TransferJetという無線通信の規格は、ソニーのプレスリリースを読む限り、3センチ以内の至近距離で500Mbpsを超えるような通信が可能だそうだ。無線通信となるとすぐにセキュリティのことを考えなくてはいけなくなるが、3センチだとその心配も減るだろう。電子マネーとして使われている無線ICタグのように読み取り機に触れることで、有線のケーブルの差し込み口や接続ケーブル等を意識しなくてもよくなる。一見大したことのない技術にみえるが、安全に誰でも他者の力を借りずに機器の接続ができる意味は大きい。長距離で使えるようになると認証、暗号化等、心配事が増え実用性の面で問題となる。

10年、20年と継続して保守されるソフトウェアの設計や実装においてもTransferJetのような直感的、わかりやすくするための技術がもっと必要だと思っている。ソフトウェア開発においては、ユーザに対してアフォーダンスを提供することは比較的意識されているように思うが、作る側(同士)には十分な配慮ができているとは言い難いだろう。現状、作る側への配慮といえば、ドキュメント、クラスライブラリやフレームワーク、IDEやプロファイラ等の開発支援環境/支援ツールが挙がると思う。最近のこれらの進歩には目をみはるものがあり、それらを作っている方々やベンダの努力にはいつも刺激を受けるが、アフォーダンスという点から評価するならばまだまだ検討の余地があると思う。
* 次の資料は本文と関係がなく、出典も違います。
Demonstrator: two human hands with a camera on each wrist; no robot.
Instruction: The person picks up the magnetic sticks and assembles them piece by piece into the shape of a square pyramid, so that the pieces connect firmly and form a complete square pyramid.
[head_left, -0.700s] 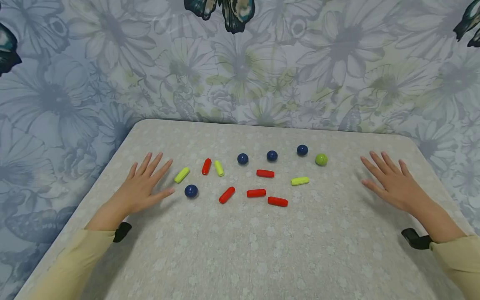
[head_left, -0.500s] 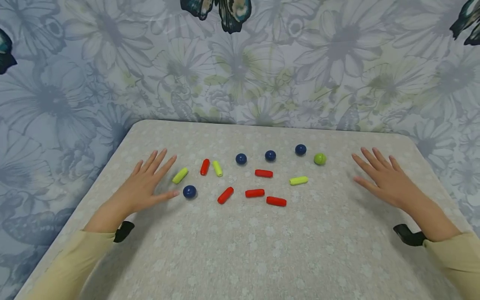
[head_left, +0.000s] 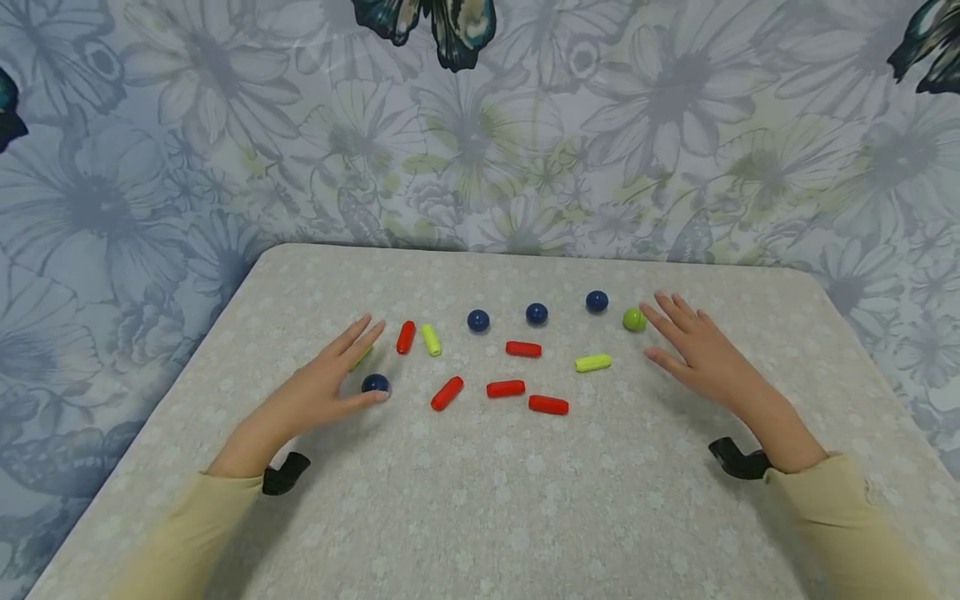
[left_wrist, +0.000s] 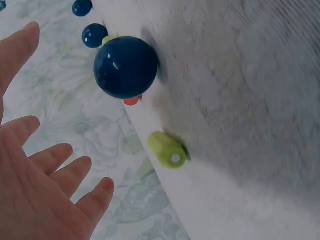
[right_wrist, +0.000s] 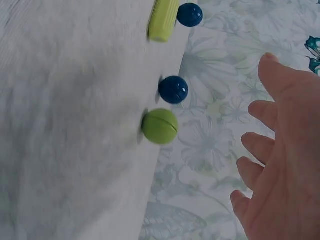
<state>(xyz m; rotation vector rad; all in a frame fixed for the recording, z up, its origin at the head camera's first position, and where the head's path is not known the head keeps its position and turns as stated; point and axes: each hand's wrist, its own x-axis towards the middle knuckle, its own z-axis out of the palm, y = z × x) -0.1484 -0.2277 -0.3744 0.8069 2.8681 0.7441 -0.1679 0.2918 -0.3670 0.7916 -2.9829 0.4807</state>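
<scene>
The left hand (head_left: pixel 318 392) is held flat with fingers spread, nothing gripped; its thumb tip lies just beside a dark blue ball (head_left: pixel 375 383), and its fingers partly cover a yellow-green capsule (left_wrist: pixel 166 149). The right hand (head_left: pixel 693 350) is likewise spread and empty, its fingertips just beside a green ball (head_left: pixel 633 319).

If the balls are to be picked up, they are best pinched from opposite sides with thumb and forefinger, since a glancing touch could set them rolling across the bench (head_left: pixel 480 500).

The blue ball is glossy and smooth, with small highlights on it; the green ball shows a fine seam around it in the right wrist view. Three more blue balls, five red capsules and two further yellow-green capsules are scattered between the hands.
</scene>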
開発プロセスの標準化や、デザインパターン等の共通技術の利用、開発方法論、CMMI, プラクティス、プロジェクト管理におけるPMBOK, BABOK等は共通理解を作るという意味で大きな役割を果たしているといえるが、これらがアフォーダンスを意識しているかというともっと踏み込めるように思う。

皆さんの身の回りで、ソフトウェア開発活動や(中間)成果物をアフォーダンスの観点で見直してみるとどこに改良や改善の余地があるだろうか。